Task statement » Please print the full listing exactly.

Information provided »
◇ ◇ ◇

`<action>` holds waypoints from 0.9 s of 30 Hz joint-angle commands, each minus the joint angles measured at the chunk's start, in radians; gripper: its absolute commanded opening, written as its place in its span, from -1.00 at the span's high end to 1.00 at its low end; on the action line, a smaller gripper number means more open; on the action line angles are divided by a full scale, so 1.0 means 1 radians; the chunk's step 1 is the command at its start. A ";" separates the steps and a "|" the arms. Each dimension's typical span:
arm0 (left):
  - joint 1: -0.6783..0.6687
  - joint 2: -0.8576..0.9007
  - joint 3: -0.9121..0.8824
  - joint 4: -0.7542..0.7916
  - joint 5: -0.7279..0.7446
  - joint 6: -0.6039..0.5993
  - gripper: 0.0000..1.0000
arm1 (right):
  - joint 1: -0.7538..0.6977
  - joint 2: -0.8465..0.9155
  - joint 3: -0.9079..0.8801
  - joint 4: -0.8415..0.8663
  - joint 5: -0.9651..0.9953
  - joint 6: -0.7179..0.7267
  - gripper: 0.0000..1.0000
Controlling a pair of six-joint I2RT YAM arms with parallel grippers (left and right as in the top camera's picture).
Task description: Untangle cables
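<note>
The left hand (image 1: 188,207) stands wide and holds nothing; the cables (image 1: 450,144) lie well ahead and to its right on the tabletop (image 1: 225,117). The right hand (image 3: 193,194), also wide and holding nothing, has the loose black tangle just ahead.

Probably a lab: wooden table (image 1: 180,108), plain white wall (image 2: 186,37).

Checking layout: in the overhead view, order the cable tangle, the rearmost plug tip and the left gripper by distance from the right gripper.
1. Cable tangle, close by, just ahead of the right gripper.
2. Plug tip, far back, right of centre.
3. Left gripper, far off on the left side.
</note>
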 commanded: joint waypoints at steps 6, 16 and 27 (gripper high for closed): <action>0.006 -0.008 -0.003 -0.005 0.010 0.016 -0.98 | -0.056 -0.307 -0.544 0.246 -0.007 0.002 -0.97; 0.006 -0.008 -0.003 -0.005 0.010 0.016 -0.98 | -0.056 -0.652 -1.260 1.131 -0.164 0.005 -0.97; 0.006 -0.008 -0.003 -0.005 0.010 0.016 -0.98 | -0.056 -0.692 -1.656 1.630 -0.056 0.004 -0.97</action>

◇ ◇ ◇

Solution to this task »
`<action>` holds waypoints from 0.9 s of 30 Hz joint-angle commands, each minus the joint angles measured at the chunk's start, in radians; gripper: its absolute commanded opening, written as its place in its span, from -1.00 at the span's high end to 1.00 at its low end; on the action line, a smaller gripper number means more open; on the action line angles are divided by a full scale, so 1.0 means 1 radians; the chunk's step 1 is the command at its start. A ";" separates the steps and a "|" the arms. Each dimension's typical span:
arm0 (left):
  - joint 1: -0.6783..0.6687
  - joint 2: -0.8576..0.9007
  - joint 3: -0.9121..0.8824
  - joint 4: -0.7542..0.7916
  - joint 5: -0.7279..0.7446
  - joint 6: -0.6039..0.5993
  - gripper: 0.0000..1.0000
arm1 (right):
  - joint 1: -0.7538..0.6977
  - joint 2: -0.8465..0.9155
  - joint 3: -0.9079..0.8801
  - joint 4: -0.8415..0.8663
  - joint 5: -0.9651..0.9953
  - joint 6: -0.7179..0.7267
  - gripper: 0.0000..1.0000
Controlling a pair of six-joint I2RT YAM arms with parallel grippers (left and right as in the top camera's picture).
Task description: Untangle cables
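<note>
The left hand (image 1: 188,207) stands wide and holds nothing; the cables (image 1: 450,144) lie well ahead and to its right on the tabletop (image 1: 225,117). The right hand (image 3: 193,194), also wide and holding nothing, has the loose black tangle just ahead.

Probably a lab: wooden table (image 1: 180,108), plain white wall (image 2: 186,37).

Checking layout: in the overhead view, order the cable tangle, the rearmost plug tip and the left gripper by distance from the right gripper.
1. Cable tangle, close by, just ahead of the right gripper.
2. Plug tip, far back, right of centre.
3. Left gripper, far off on the left side.
</note>
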 commanded: joint waypoints at steps 6, 16 and 27 (gripper high for closed): <action>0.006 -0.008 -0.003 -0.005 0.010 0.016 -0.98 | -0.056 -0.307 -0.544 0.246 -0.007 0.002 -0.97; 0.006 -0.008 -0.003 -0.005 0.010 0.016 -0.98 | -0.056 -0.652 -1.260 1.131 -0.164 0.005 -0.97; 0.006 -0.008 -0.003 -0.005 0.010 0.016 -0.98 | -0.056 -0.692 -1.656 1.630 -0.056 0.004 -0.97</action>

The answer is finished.